Here's one I ran across this morning looking for the other one that's a pretty good read.  The author has something of a flair for telling a story.  http://www.furyu.com/archives/issue3/judo.html

My impression is that it's a part of a larger cycle.  Jujutsu was mired in tradition and flourish.  Kano cherrypicked the most effective techniques, focused on those with emphasis on practicality and then began teaching a streamlined, leaner system.  It's not a statement of how effective the techniques were/are, more a testament to training philosophy.    That's my lay interpretation, at least.


----------



## arnisador

Don't the Tokyo police use an Aikido variant?


----------



## Tez3

stevebjj said:


> Do the police in Japan carry sidearms? Maybe it's too many movies, but I thought they didn't routinely carry guns.
> 
> Anyhoo, I've read some really interesting accounts of this fateful day in 1886. I couldn't put my fingers on the one I was looking for, but it's in the articles area of Judoinfo.com. That website has everything.
> 
> Here's one I ran across this morning looking for the other one that's a pretty good read. The author has something of a flair for telling a story. http://www.furyu.com/archives/issue3/judo.html
> 
> My impression is that it's a part of a larger cycle. Jujutsu was mired in tradition and flourish. Kano cherrypicked the most effective techniques, focused on those with emphasis on practicality and then began teaching a streamlined, leaner system. It's not a statement of how effective the techniques were/are, more a testament to training philosophy. That's my lay interpretation, at least.


 

I have no idea whether they carry guns or not but I may just take a gun to myself if we have to have another judo v juijitsu thread or anything v anything for that matter.


----------



## Steve

Tez3 said:


> I have no idea whether they carry guns or not but I may just take a gun to myself if we have to have another judo v juijitsu thread or anything v anything for that matter.


Okay.  Good point!    But read that article I linked to.  It's a good story!


----------



## Andy Moynihan

Judo AND jujitsu, There is no one who studies the one that cannot benefit from the other.


----------



## JadecloudAlchemist

To answer the question depends on the fighter.

I don't know what ryu-ha of Jujutsu went up against the Kodokan but

The Kodokan had quite some famous masters of the different Jujutsu schools share some techniques.

The Police in Japan do carry guns as well as a Jo.

As far as I am aware of the unarm tactics used by the police was Taihojutsu but I think they train in Judo.


----------



## seasoned

Tez3 said:


> Happy New Year! I think all our brains are probably at the moment probably thinking about things like how to get rid of the in laws and the hangover to really really wanting to start another argument over judo and jujitsu so soon.
> I think the police probably were given guns instead of trying to decide between the two styles.
> :ultracool


 
Excellent, I definitely like you thinking, but do they also carry knives?? :asian:


----------



## Tez3

seasoned said:


> Excellent, I definitely like you thinking, but do they also carry knives?? :asian:


 

They could be like me and reserve the right to make cutting remarks lol!


We could have a discussion on what types of martial arts if any various police forces use around the world?
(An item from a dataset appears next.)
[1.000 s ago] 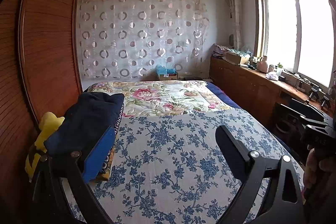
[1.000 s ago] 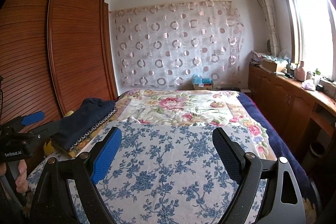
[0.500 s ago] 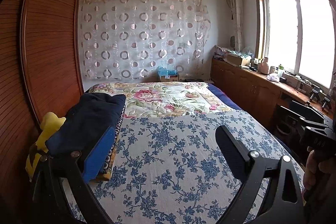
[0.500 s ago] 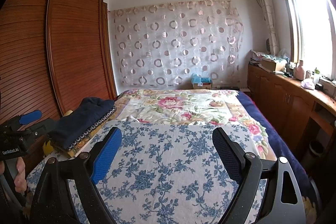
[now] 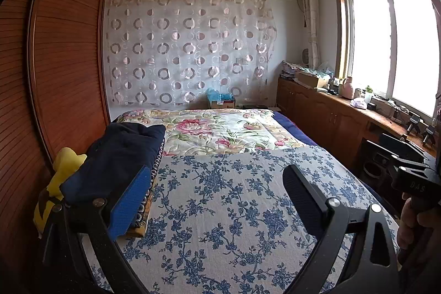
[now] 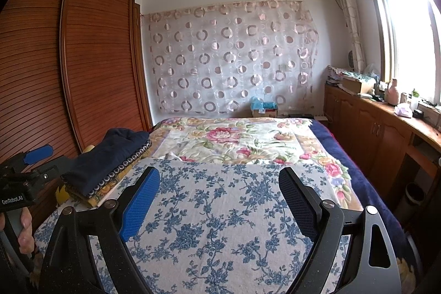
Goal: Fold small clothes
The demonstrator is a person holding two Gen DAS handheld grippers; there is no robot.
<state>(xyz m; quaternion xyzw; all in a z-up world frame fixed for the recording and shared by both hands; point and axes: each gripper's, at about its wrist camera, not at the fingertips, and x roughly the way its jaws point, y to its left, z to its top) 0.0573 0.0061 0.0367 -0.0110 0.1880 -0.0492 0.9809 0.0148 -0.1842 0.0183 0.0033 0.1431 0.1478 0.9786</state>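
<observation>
- The left tool [image 5: 215, 200] hangs over the blue-flowered bedspread [image 5: 234, 211] with its jaws spread wide and nothing between them.
- The right tool [image 6: 219, 200] is likewise wide open and empty, over the middle of the same bedspread.
- The task's things — a stack of folded clothes [image 5: 121, 156] topped by a navy garment [image 6: 110, 156] — lie at the bed's left edge, beside the louvred wooden wardrobe [image 6: 96, 59].
- In the left wrist view the stack sits just behind the blue pad of the left finger [image 5: 129, 205], partly hidden by it; whether they touch cannot be told.
- In the right wrist view the stack is left of the right tool and apart from it, with a patterned layer with a ring trim [image 6: 121, 170] under the navy one.
- A yellow item [image 5: 66, 170] shows at the stack's far-left side, against the wardrobe.
- Beyond the bedspread lies a pink-rose quilt [image 6: 234, 139] — then a circle-patterned curtain [image 6: 234, 57] on the back wall.
- A hand [image 6: 23, 233] grips the left tool's handle at the right wrist view's left edge.
</observation>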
I'd rather not have another X style v Y style argument though!
steve, agreed an interesting article!


----------



## Steve

I don't think that there is any one style of MA universally endorsed by the police here in the States.  I know many cops train BJJ and MMA here, but there are also police who train in other styles.

One of the assistants at my school is a brown belt in BJJ and Seattle PD.  He teaches the beginner's MMA class as well as some of the BJJ classes.  It's interesting how a cop will approach the same subject in a very different way than our main coach, who is primarily a BJJ guy.  The difference in mindset is huge.


----------



## Steve

Tez3 said:


> They could be like me and reserve the right to make cutting remarks lol!
> 
> 
> We could have a discussion on what types of martial arts if any various police forces use around the world? I'd rather not have another X style v Y style argument though!
> steve, agreed an interesting article!


  Glad you read it.  I got a kick out of the guy's storytelling.  He really tried to bring that day to life, in my opinion.


----------



## arnisador

Th advantage of Judo is also its weakness: As a sport, some useful techniques are outlawed, but those that are legal are practiced constantly against a resisting opponent so that the practitioner learns to _really _make them work!


----------



## matt.m

Great question,

I will try and answer as informatively as I can.  First of all Judo is the little brother of Japanese Jiujitsu.  Hapkido and JJ are quite similiar.  You cannot make hapkido a competition.  It is a killing art, period end of story.

On the flip, hard core kodokan judo is just that.  My father, a sixth dan in hapkido said it best.   "Back when I began a 2nd dan in Judo was someone to be scared of."

Competition and the Olympics followed by the "Dumbing down"  of what is acceptable for technique followed by lack of hard core training gives Judo a bit of a sore eye.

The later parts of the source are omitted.